--- Work request ---
From the entries below, gather each line containing the word "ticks".

[Data records]
Segment Open

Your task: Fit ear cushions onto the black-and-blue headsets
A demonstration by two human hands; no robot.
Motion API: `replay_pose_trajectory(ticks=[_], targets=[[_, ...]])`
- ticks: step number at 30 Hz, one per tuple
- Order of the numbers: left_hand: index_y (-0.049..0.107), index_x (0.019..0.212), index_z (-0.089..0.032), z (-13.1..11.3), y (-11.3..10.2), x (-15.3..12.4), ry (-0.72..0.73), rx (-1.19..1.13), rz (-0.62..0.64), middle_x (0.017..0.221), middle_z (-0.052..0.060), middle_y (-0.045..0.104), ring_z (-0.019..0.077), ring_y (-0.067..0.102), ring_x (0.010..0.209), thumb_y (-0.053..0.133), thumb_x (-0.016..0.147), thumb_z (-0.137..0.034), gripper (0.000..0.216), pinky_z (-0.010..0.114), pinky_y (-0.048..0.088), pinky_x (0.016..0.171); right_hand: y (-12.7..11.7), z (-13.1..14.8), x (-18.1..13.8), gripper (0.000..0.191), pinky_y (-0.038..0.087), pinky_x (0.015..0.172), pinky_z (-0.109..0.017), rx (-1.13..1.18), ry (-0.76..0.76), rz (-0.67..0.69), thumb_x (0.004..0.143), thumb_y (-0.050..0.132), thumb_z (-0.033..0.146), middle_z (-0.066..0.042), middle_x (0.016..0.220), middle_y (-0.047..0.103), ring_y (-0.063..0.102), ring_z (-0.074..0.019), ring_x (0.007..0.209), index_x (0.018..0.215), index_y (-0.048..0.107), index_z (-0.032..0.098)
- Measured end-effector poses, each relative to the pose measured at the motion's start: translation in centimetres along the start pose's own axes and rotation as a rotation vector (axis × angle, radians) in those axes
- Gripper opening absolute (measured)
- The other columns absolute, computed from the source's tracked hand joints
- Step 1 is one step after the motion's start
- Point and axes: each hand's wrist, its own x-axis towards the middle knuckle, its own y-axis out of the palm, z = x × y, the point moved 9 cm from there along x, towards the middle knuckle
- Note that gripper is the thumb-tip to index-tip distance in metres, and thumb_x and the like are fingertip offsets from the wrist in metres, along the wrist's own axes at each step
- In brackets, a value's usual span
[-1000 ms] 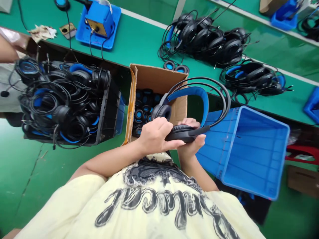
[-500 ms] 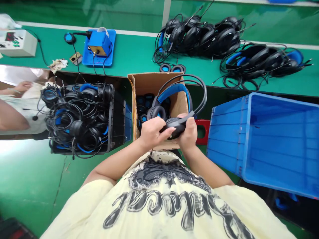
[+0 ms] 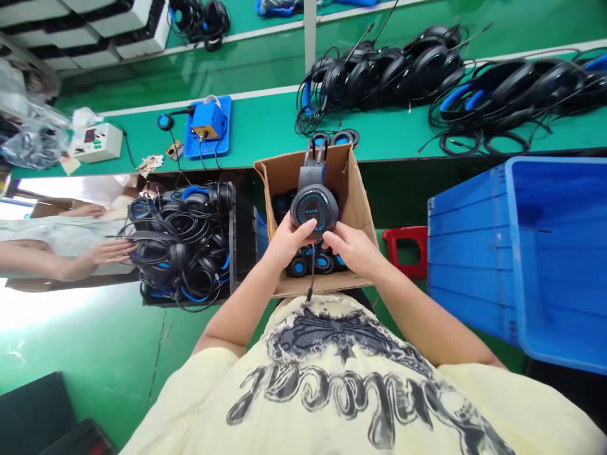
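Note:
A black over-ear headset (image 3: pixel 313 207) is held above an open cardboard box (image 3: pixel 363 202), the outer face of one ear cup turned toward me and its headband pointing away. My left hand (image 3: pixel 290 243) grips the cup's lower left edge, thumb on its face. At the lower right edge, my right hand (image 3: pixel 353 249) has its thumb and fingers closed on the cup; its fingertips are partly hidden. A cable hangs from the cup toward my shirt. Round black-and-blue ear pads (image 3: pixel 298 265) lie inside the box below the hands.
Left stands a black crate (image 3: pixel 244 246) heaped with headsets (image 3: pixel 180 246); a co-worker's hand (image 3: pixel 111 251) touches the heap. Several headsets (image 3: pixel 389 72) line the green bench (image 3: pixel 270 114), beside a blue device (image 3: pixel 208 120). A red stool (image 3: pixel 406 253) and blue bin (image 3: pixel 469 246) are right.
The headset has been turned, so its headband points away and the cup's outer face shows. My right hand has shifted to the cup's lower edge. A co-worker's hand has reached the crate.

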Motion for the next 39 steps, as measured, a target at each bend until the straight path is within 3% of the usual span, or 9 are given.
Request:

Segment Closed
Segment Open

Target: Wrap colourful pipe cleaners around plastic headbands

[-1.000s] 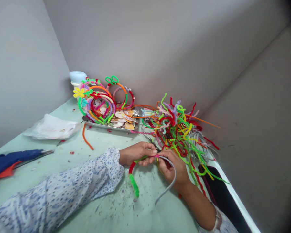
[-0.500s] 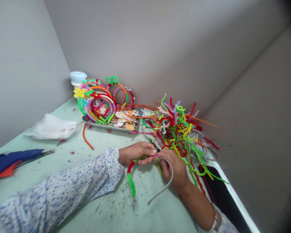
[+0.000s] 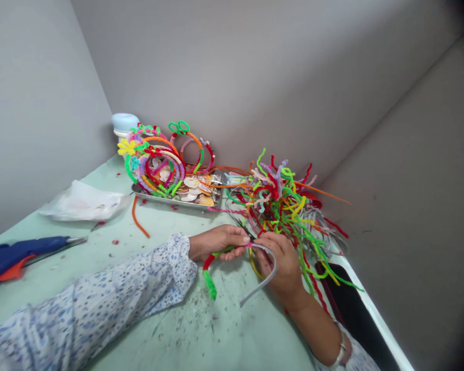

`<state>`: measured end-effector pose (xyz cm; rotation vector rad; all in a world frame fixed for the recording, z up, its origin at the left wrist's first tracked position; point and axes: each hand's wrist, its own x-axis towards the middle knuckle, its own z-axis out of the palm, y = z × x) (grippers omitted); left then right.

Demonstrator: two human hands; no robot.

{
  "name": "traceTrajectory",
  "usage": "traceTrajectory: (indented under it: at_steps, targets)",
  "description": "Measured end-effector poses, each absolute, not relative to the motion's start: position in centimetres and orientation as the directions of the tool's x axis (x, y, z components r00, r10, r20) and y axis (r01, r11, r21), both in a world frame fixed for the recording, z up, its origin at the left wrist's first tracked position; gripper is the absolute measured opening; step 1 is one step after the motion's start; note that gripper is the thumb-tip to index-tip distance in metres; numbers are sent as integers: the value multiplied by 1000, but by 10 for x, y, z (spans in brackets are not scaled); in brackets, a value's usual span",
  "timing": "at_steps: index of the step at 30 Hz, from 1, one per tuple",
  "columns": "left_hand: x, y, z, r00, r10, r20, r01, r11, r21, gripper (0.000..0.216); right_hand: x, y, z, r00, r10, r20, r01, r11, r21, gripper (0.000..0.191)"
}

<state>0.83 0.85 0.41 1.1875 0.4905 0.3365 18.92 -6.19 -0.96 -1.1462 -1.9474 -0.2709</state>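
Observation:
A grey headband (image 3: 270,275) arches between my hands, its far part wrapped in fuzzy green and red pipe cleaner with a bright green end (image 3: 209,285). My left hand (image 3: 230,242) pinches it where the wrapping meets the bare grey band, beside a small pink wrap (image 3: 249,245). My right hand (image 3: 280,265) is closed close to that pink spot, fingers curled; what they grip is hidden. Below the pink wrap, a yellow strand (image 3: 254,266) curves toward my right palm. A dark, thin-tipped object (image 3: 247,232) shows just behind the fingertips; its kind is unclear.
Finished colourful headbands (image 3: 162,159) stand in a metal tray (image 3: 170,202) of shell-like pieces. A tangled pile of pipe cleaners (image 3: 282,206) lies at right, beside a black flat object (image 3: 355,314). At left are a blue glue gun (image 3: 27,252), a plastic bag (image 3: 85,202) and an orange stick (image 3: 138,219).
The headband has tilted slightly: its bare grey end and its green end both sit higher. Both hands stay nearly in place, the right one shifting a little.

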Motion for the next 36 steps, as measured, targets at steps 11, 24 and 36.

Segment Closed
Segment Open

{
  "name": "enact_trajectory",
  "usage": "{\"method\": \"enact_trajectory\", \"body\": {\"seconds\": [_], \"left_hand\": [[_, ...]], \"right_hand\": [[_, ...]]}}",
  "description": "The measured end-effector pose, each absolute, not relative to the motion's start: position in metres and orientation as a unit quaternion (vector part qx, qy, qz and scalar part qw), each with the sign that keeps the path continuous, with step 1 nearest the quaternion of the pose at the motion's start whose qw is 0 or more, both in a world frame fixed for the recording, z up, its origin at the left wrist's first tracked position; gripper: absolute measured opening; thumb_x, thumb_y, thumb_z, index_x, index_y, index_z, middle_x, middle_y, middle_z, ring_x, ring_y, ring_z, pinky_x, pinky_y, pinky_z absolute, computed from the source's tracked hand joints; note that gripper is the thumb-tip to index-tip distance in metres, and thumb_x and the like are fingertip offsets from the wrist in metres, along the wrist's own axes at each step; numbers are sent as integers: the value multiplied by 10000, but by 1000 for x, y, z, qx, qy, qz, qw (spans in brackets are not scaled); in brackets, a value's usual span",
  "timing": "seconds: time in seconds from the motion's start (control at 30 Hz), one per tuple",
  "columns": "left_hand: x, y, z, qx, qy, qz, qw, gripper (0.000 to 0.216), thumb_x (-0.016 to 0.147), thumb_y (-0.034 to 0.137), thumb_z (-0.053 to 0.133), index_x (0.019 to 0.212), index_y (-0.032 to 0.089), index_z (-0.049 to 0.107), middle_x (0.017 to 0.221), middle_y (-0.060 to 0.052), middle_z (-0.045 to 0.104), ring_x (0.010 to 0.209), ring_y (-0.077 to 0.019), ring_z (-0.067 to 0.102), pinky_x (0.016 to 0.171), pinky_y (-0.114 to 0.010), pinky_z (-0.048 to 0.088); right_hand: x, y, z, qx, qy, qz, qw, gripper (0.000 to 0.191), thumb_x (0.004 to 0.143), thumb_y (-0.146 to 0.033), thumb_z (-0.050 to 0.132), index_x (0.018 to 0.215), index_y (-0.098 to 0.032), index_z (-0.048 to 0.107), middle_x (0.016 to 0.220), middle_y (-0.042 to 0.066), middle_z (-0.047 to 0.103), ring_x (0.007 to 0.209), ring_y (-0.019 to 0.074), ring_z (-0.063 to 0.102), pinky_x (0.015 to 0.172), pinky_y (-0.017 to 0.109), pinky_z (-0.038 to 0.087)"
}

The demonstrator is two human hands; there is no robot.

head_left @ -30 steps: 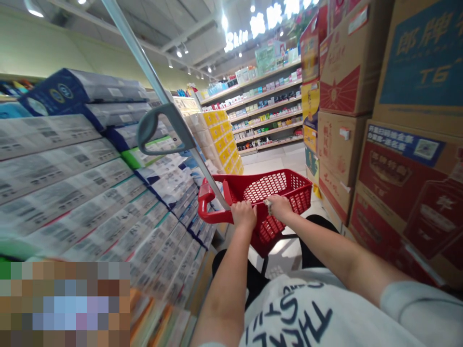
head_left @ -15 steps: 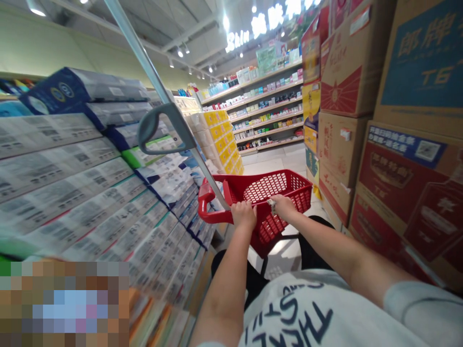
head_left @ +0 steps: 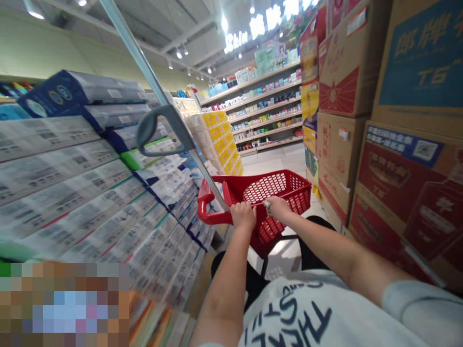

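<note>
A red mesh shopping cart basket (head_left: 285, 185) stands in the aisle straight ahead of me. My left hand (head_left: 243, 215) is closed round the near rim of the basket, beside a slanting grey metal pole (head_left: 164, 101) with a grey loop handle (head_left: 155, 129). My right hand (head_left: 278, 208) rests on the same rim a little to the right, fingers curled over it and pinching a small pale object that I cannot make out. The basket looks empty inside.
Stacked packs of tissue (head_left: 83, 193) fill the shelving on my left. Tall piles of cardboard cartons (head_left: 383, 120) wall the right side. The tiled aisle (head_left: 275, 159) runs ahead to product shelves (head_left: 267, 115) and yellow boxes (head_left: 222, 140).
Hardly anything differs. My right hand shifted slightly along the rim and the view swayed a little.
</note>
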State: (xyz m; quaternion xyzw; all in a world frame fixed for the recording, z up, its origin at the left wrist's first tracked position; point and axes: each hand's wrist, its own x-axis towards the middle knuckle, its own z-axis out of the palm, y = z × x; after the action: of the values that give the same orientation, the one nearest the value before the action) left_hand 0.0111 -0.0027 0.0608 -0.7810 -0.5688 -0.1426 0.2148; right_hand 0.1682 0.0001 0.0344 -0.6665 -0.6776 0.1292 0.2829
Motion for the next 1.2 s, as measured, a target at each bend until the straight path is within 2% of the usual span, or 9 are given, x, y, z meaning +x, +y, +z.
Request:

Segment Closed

--- Task output ---
Motion API: `replay_pose_trajectory(ticks=[_], targets=[[_, ...]])`
- ticks: step number at 30 Hz, one per tuple

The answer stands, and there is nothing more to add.